### WHAT IS REQUIRED
Reproduce the whole listing, keeping each word unchanged.

━━━ INPUT

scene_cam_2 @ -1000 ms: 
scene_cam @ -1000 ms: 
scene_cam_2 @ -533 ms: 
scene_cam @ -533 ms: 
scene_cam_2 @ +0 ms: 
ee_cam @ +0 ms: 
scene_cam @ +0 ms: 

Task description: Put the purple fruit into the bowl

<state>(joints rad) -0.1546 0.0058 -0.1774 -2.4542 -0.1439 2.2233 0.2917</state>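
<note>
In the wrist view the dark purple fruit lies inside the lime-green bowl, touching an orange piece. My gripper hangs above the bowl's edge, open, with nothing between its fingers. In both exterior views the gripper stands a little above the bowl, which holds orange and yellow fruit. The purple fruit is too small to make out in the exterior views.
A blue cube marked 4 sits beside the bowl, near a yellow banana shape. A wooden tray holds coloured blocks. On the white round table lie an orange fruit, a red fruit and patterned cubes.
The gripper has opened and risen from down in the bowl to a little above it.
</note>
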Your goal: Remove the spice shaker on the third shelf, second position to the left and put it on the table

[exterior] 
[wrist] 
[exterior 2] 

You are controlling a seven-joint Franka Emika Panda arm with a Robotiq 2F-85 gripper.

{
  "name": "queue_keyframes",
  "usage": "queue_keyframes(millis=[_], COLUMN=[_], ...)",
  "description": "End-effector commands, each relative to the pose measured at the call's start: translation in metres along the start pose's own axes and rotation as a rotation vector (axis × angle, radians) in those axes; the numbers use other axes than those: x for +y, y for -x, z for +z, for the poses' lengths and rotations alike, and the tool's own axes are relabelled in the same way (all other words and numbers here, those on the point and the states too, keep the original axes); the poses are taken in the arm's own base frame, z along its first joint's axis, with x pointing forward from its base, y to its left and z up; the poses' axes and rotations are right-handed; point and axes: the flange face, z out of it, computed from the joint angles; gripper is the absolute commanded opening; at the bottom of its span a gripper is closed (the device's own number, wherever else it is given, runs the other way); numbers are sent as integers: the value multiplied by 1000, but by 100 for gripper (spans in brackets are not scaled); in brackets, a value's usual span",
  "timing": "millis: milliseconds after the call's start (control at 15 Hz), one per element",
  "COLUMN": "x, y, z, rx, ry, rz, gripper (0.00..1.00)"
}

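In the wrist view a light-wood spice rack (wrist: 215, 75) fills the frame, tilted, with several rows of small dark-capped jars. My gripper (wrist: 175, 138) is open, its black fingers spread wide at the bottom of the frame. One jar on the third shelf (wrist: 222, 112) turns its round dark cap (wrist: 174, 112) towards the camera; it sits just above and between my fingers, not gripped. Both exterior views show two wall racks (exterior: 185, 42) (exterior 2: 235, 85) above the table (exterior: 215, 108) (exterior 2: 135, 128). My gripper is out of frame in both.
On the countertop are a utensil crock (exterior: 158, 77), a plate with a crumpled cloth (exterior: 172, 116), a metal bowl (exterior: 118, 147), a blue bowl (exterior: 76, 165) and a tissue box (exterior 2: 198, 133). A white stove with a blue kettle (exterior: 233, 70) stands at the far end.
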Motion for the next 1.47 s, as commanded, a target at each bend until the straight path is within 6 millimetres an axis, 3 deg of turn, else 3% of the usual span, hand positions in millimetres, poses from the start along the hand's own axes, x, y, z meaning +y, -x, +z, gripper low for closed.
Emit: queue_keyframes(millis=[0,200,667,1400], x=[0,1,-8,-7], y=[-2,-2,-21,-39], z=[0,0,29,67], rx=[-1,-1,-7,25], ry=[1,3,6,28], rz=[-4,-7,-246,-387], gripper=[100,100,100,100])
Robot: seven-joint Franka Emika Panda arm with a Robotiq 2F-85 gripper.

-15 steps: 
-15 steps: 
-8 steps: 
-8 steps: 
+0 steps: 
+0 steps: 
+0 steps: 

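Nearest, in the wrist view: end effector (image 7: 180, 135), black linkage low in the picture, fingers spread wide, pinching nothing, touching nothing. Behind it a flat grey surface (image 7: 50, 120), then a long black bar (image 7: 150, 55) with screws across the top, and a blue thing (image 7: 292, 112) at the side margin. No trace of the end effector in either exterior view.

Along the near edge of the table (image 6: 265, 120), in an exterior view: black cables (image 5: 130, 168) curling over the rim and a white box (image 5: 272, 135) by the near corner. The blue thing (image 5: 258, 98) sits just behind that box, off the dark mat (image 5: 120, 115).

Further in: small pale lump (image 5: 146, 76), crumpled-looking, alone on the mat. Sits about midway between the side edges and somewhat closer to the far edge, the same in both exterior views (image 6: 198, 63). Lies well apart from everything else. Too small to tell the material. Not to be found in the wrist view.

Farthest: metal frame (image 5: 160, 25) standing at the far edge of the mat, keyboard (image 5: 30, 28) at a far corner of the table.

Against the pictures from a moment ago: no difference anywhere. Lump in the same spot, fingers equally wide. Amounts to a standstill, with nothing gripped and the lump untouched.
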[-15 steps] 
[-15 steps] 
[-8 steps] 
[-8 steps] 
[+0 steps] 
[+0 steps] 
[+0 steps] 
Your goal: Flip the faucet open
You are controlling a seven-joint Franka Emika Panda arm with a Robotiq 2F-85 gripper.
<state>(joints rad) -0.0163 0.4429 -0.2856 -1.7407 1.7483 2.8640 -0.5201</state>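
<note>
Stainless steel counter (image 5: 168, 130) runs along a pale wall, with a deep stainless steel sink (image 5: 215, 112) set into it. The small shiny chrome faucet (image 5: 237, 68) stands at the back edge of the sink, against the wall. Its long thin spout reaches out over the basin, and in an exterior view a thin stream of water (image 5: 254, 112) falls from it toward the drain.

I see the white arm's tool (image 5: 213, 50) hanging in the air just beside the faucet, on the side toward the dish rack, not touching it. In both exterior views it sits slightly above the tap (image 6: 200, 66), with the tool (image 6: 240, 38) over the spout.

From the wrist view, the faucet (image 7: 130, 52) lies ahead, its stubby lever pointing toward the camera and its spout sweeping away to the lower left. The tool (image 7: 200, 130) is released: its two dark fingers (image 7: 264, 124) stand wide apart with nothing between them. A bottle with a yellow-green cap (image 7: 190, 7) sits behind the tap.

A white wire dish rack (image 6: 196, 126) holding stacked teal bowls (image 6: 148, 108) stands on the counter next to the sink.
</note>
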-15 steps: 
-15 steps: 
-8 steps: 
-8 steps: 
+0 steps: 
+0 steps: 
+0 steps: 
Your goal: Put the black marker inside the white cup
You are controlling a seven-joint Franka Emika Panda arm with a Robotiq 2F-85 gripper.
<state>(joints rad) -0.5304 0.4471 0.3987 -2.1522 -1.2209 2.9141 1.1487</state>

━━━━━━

### TASK RESPONSE
scene_cam_2 @ -1000 ms: 
scene_cam @ -1000 ms: 
scene_cam_2 @ -533 ms: 
scene_cam @ -533 ms: 
scene_cam_2 @ +0 ms: 
ee_cam @ +0 ms: 
scene_cam @ +0 ms: 

Task description: Put the purple fruit into the bowl

<state>(joints rad) -0.1546 0.0058 -0.1774 -2.4542 -0.1439 2.2233 0.2917</state>
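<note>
In the wrist view the dark purple fruit lies inside the lime-green bowl, touching an orange piece. My gripper hangs above the bowl's edge, open, with nothing between its fingers. In both exterior views the gripper stands a little above the bowl, which holds orange and yellow fruit. The purple fruit is too small to make out in the exterior views.
A blue cube marked 4 sits beside the bowl, near a yellow banana shape. A wooden tray holds coloured blocks. On the white round table lie an orange fruit, a red fruit and patterned cubes.
The gripper has opened and risen from down in the bowl to a little above it.
</note>
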Your goal: Remove the spice shaker on the third shelf, second position to the left and put it on the table

[exterior] 
[wrist] 
[exterior 2] 

You are controlling a seven-joint Franka Emika Panda arm with a Robotiq 2F-85 gripper.

{
  "name": "queue_keyframes",
  "usage": "queue_keyframes(millis=[_], COLUMN=[_], ...)",
  "description": "End-effector commands, each relative to the pose measured at the call's start: translation in metres along the start pose's own axes and rotation as a rotation vector (axis × angle, radians) in those axes; the numbers use other axes than those: x for +y, y for -x, z for +z, for the poses' lengths and rotations alike, and the tool's own axes are relabelled in the same way (all other words and numbers here, those on the point and the states too, keep the original axes); the poses are taken in the arm's own base frame, z along its first joint's axis, with x pointing forward from its base, y to its left and z up; the poses' axes and rotations are right-handed; point and axes: the flange face, z out of it, computed from the joint angles; gripper is the absolute commanded opening; at the bottom of its span a gripper is closed (the device's own number, wherever else it is given, runs the other way); numbers are sent as integers: the value multiplied by 1000, but by 100 for gripper (spans in brackets are not scaled); in brackets, a value's usual span",
  "timing": "millis: milliseconds after the call's start (control at 15 Hz), one per element",
  "COLUMN": "x, y, z, rx, ry, rz, gripper (0.00..1.00)"
}

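In the wrist view a light-wood spice rack (wrist: 215, 75) fills the frame, tilted, with several rows of small dark-capped jars. My gripper (wrist: 175, 138) is open, its black fingers spread wide at the bottom of the frame. One jar on the third shelf (wrist: 222, 112) turns its round dark cap (wrist: 174, 112) towards the camera; it sits just above and between my fingers, not gripped. Both exterior views show two wall racks (exterior: 185, 42) (exterior 2: 235, 85) above the table (exterior: 215, 108) (exterior 2: 135, 128). My gripper is out of frame in both.
On the countertop are a utensil crock (exterior: 158, 77), a plate with a crumpled cloth (exterior: 172, 116), a metal bowl (exterior: 118, 147), a blue bowl (exterior: 76, 165) and a tissue box (exterior 2: 198, 133). A white stove with a blue kettle (exterior: 233, 70) stands at the far end.
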Motion for the next 1.47 s, as commanded, a target at each bend until the straight path is within 6 millimetres an axis, 3 deg of turn, else 3% of the usual span, hand positions in millimetres, poses from the start along the hand's own axes, x, y, z meaning +y, -x, +z, gripper low for closed.
Emit: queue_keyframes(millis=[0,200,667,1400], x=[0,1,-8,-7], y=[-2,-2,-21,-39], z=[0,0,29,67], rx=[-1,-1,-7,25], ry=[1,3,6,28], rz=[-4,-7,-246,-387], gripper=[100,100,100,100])
Robot: seven-joint Franka Emika Panda arm with a Robotiq 2F-85 gripper.

-15 steps: 
-15 steps: 
-8 steps: 
-8 steps: 
+0 steps: 
+0 steps: 
+0 steps: 

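Nearest, in the wrist view: end effector (image 7: 180, 135), black linkage low in the picture, fingers spread wide, pinching nothing, touching nothing. Behind it a flat grey surface (image 7: 50, 120), then a long black bar (image 7: 150, 55) with screws across the top, and a blue thing (image 7: 292, 112) at the side margin. No trace of the end effector in either exterior view.

Along the near edge of the table (image 6: 265, 120), in an exterior view: black cables (image 5: 130, 168) curling over the rim and a white box (image 5: 272, 135) by the near corner. The blue thing (image 5: 258, 98) sits just behind that box, off the dark mat (image 5: 120, 115).

Further in: small pale lump (image 5: 146, 76), crumpled-looking, alone on the mat. Sits about midway between the side edges and somewhat closer to the far edge, the same in both exterior views (image 6: 198, 63). Lies well apart from everything else. Too small to tell the material. Not to be found in the wrist view.

Farthest: metal frame (image 5: 160, 25) standing at the far edge of the mat, keyboard (image 5: 30, 28) at a far corner of the table.

Against the pictures from a moment ago: no difference anywhere. Lump in the same spot, fingers equally wide. Amounts to a standstill, with nothing gripped and the lump untouched.
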[-15 steps] 
[-15 steps] 
[-8 steps] 
[-8 steps] 
[+0 steps] 
[+0 steps] 
[+0 steps] 
Your goal: Flip the faucet open
You are controlling a seven-joint Franka Emika Panda arm with a Robotiq 2F-85 gripper.
<state>(joints rad) -0.0163 0.4429 -0.2856 -1.7407 1.7483 2.8640 -0.5201</state>
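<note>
Stainless steel counter (image 5: 168, 130) runs along a pale wall, with a deep stainless steel sink (image 5: 215, 112) set into it. The small shiny chrome faucet (image 5: 237, 68) stands at the back edge of the sink, against the wall. Its long thin spout reaches out over the basin, and in an exterior view a thin stream of water (image 5: 254, 112) falls from it toward the drain.

I see the white arm's tool (image 5: 213, 50) hanging in the air just beside the faucet, on the side toward the dish rack, not touching it. In both exterior views it sits slightly above the tap (image 6: 200, 66), with the tool (image 6: 240, 38) over the spout.

From the wrist view, the faucet (image 7: 130, 52) lies ahead, its stubby lever pointing toward the camera and its spout sweeping away to the lower left. The tool (image 7: 200, 130) is released: its two dark fingers (image 7: 264, 124) stand wide apart with nothing between them. A bottle with a yellow-green cap (image 7: 190, 7) sits behind the tap.

A white wire dish rack (image 6: 196, 126) holding stacked teal bowls (image 6: 148, 108) stands on the counter next to the sink.
</note>
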-15 steps: 
-15 steps: 
-8 steps: 
-8 steps: 
+0 steps: 
+0 steps: 
+0 steps: 
Your goal: Put the black marker inside the white cup
You are controlling a seven-joint Franka Emika Panda arm with a Robotiq 2F-85 gripper.
<state>(joints rad) -0.5304 0.4471 0.3987 -2.1522 -1.2209 2.9141 1.1487</state>

The answer has been fully written out.